Antes que nada, debe quedar claro que el fiscal jefe de la Audiencia Nacional ocupa un puesto relevante que debe contar con la confianza de sus superiores. Y por eso no es de extrañar la destitución -o traslado al Tribunal Supremo, como finalmente se ha decidido- de Eduardo Fungairiño, que llevaba dos años agotando la paciencia del fiscal general del Estado, Cándido Conde-Pumpido.
Los motivos no están todavía demasiado claros, aunque al principio se disfrazó de dimisión «por motivos personales» y ahora se habla de cese por reiteradas desobediencias, falta de información al fiscal general, incumplimiento de fechas que podrían llevar a la excarcelación de terroristas del 11-M y pérdida de confianza.

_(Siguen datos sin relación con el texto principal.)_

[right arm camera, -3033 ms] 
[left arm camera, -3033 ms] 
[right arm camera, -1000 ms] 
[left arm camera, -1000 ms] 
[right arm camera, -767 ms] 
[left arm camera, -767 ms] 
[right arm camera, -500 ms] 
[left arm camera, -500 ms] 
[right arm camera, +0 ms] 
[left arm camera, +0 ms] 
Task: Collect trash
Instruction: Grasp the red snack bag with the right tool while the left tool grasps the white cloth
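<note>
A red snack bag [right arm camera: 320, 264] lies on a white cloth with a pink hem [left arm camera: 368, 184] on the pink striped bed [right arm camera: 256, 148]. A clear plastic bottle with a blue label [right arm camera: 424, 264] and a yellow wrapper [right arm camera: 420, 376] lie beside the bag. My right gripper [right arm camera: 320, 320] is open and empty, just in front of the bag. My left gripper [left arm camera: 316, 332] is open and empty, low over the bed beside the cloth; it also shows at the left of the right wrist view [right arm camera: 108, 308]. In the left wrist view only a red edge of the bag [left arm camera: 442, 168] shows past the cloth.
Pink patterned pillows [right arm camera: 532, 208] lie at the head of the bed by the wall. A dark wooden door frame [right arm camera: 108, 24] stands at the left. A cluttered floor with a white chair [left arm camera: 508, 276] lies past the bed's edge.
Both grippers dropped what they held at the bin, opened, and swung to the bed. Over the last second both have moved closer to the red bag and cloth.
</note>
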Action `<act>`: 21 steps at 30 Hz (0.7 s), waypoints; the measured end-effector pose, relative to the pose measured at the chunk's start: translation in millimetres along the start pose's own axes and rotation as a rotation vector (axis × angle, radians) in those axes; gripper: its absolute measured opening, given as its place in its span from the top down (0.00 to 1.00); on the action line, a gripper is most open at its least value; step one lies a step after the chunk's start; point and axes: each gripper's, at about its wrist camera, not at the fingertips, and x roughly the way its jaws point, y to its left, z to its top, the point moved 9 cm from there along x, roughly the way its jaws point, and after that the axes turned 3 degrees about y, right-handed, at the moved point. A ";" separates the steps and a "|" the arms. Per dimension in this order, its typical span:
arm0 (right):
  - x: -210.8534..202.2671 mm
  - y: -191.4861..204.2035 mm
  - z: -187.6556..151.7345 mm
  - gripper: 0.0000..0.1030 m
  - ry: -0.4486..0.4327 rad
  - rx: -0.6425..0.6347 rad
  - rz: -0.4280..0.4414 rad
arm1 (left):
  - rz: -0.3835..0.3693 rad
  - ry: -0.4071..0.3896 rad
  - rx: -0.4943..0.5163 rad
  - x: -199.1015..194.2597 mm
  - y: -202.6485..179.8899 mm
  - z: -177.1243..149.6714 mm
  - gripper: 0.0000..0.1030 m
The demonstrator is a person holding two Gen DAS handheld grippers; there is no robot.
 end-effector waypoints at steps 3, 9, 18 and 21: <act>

Probablemente, detrás de todo este extraño capítulo se escondan, además de todo ello, fuertes desavenencias ideológicas y, por qué no, incluso la posibilidad de que Fungairiño se hubiera convertido en un obstáculo para el avance de los contactos con el entorno abertzale de cara a conseguir emprender un proceso de paz para el País Vasco.

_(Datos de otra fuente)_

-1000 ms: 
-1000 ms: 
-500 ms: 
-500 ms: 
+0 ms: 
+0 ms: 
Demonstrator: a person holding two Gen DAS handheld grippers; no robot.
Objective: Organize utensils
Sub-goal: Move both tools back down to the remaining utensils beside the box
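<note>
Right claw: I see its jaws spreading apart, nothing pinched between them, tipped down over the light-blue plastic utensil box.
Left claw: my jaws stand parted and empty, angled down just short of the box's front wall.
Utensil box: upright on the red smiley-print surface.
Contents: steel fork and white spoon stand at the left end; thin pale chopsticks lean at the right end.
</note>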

A Fungairiño le avalan 25 años de dedicación a la persecución del delito en cuestiones tan cruciales como las mafias y el terrorismo -ha logrado encarcelar a destacadísimos etarras-, pero también ha llamado la atención por protagonizar algunos momentos más que controvertidos, como fue su participación en la rebelión de los indomables, fiscales que se levantaron contra el procesamiento de Mario Conde; además de su actitud de pasotismo durante la comisión de investigación de los atentados del 11-M.

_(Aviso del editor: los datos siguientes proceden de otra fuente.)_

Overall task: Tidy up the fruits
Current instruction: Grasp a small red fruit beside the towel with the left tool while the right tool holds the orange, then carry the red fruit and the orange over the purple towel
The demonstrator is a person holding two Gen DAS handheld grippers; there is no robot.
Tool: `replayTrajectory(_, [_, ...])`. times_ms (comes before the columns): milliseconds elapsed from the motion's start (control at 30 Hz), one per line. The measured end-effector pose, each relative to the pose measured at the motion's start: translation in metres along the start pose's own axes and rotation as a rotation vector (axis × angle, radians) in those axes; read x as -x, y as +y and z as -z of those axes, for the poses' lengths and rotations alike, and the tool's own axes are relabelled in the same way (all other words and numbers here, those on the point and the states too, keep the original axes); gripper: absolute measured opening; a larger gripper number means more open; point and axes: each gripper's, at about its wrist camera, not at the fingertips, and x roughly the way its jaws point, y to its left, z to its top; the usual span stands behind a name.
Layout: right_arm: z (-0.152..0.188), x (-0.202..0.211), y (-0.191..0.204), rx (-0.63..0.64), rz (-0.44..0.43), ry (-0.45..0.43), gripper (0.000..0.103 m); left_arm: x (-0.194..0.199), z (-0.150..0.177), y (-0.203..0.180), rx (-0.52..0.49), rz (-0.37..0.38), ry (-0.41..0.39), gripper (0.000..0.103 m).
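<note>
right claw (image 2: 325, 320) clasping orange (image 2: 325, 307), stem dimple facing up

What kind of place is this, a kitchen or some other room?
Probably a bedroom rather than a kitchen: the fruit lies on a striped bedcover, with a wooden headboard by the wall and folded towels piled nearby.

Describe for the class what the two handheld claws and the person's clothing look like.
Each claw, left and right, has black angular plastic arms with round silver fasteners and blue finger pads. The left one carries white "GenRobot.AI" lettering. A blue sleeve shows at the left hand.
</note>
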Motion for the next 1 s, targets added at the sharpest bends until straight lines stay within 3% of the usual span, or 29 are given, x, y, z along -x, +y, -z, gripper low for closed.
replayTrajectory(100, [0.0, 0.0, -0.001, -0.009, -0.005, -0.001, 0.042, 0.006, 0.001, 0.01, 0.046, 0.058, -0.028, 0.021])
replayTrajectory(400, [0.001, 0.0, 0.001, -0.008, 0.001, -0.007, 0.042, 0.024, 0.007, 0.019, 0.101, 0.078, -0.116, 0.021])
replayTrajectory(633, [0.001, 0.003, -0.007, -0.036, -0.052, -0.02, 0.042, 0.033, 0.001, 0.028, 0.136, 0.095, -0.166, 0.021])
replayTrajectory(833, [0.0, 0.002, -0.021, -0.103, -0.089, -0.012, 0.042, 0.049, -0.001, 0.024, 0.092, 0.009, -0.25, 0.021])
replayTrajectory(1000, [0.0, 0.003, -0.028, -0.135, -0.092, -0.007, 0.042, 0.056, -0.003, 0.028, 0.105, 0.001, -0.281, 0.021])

En todo caso, no se puede olvidar que la carrera fiscal está fuertemente jerarquizada y existe una unidad de criterio fijada por el fiscal general. Fungairiño debía aplicar las directrices de su superior. En este punto no puede haber discusión, aunque sí se podría polemizar acerca de si el nombramiento del fiscal general debe seguir siendo una prerrogativa exclusiva del Gobierno de turno o se puede buscar una fórmula de mayor consenso que evite la politización del cargo.